Living a long way from a city means I can't just pop into a shop to buy a t'ai chi sword. I am happy to carry on training with a wooden one. Its very traditional thing to do, and I want the right sword to come to me. I don't want to buy one over the internet, as they vary in weight and balance. I can wait.
Travelling through London on the way to Japan, the LLF took me on a tour of Chinatown. We found plenty of interesting shops, but no martial arts emporium. Being a librarian too, she had done some investigations and drawn a blank on where to buy a t'ai chi sword.
Last time I went to Kyoto, I found a bokken
easily (you can see a photo of it here
) - a wooden Japanese sword which we use in a set of enjoyable training moves. So I reasoned that I may be able to find a t'ai chi sword this time.
On one of our many meanderings between temples, I spied a small entrance to a shop with a rack of bokken by the door. Motioning to the group (who were strung out back along the street) to wait a bit, I ventured in. It was full of wonderful things - all manner of clothing, weapons (a bit like this one
) - oh I wanted it ALL. Not a soul in sight, so I reluctantly drew myself away from drooling over it and found two people in a cubbyhole at the back, talking earnestly and totally oblivious to my presence. I coughed politely and mumbled something like "summimasen". The old man looked up and looked blank as I tried to explain what I wanted. Eventually the look changed. "Ahhh" he sighed, and stood up and waved his arm expansively around the shop. "Kendo, aikido, iaido, judo, kyudo....Japanese!" He grew an inch and stood proudly, and the concept of nihonjinron
was embodied in every muscle. "T'ai chi....Chinese" His tone of voice now conveyed slight disdain and sadness for me that I should want something other than the very best. I felt dismissed, I bowed my thanks and slunk out of the shop.

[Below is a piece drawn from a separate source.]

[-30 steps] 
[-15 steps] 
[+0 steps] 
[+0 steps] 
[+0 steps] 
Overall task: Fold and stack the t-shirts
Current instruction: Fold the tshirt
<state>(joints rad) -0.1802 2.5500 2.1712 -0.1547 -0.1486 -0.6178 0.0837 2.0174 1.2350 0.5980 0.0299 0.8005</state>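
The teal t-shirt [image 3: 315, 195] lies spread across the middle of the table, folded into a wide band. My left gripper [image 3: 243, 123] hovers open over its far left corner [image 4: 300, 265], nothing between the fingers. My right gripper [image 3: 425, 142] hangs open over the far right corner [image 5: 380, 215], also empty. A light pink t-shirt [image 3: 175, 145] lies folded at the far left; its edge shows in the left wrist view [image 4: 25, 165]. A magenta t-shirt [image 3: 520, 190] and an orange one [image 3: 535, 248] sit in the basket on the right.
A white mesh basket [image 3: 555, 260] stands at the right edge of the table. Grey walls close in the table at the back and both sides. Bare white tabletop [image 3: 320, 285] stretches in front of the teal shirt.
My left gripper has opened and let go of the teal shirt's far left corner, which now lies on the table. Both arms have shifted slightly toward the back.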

I am still waiting for the right sword to find its way to me. And still slowly learning the t'ai chi sword form with my trusty wooden one, as befits a student. Its already been hinted that I should not be learning this form yet - normally it takes a few more years and mastery of the long form before being allowed a weapon.
But now I think of it, why did I go out of my way to persuade my sports teacher at school to include fencing alongside rounders and tennis and other girlie pursuits? Why did I take to it like a duck to water? Its true, I do come alive with a sword in my hand, albeit a wooden one. (Musashi Miyamoto
could do a lot of damage just with his bokken!) I can even enjoy a whole evening of "push hands" - with no sword!
I discovered this article when I was following a trail through the wilds of the internet about librarians who practice martial arts. "T'ai chi as a metaphor for librarianship"
Monday morning at work in Library HQ will be more interesting than usual! Let alone Monday evening t'ai chi class.